**REQUIRED WORK**
In the material below, find each line with the word "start" and copy it.

▬▬▬

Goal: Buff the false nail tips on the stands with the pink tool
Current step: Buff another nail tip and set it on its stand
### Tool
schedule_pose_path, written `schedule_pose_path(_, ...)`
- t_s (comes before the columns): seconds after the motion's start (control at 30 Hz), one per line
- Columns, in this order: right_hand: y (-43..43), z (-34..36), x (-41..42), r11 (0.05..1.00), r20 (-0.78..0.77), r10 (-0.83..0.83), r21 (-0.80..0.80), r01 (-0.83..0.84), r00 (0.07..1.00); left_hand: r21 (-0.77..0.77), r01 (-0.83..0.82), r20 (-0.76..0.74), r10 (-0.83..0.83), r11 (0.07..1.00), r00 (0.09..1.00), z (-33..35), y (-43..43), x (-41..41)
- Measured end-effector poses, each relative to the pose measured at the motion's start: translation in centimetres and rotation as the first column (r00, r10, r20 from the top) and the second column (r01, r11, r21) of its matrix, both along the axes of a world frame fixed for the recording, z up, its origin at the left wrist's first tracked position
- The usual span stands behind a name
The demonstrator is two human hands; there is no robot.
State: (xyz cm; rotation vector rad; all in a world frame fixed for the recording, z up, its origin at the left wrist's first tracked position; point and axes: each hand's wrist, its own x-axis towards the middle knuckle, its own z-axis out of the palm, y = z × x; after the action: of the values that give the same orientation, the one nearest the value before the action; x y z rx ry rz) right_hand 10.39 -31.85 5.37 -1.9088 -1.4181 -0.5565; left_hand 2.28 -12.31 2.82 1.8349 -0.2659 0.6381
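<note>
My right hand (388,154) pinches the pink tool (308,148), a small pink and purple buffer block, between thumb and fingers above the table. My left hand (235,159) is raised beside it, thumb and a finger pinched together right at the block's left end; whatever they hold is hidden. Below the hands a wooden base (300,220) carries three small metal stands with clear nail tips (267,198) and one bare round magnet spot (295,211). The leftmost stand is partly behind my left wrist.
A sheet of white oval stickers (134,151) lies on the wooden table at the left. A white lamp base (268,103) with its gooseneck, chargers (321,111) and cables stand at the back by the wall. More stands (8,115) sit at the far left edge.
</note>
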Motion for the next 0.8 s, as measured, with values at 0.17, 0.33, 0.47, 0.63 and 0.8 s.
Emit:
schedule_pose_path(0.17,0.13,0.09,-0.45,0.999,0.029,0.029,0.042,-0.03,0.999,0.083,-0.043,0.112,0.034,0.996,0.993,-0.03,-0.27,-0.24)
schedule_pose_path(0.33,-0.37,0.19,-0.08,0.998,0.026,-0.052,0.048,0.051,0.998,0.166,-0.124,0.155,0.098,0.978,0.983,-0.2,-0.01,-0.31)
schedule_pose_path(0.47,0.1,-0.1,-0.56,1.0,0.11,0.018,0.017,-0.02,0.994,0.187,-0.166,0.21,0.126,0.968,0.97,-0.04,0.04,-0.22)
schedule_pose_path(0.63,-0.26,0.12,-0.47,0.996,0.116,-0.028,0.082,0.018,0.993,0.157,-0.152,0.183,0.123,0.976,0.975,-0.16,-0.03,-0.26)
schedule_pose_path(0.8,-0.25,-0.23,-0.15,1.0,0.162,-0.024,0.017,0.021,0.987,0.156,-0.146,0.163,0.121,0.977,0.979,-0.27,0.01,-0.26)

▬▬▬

**TASK ANSWER**
- t_s (comes before the columns): seconds after the motion's start (control at 30 Hz), one per line
- Measured end-effector poses, each relative to the pose measured at the motion's start: translation in centimetres and rotation as the first column (r00, r10, r20 from the top) and the second column (r01, r11, r21) of its matrix, both along the axes of a world frame fixed for the recording, z up, its origin at the left wrist's first tracked position

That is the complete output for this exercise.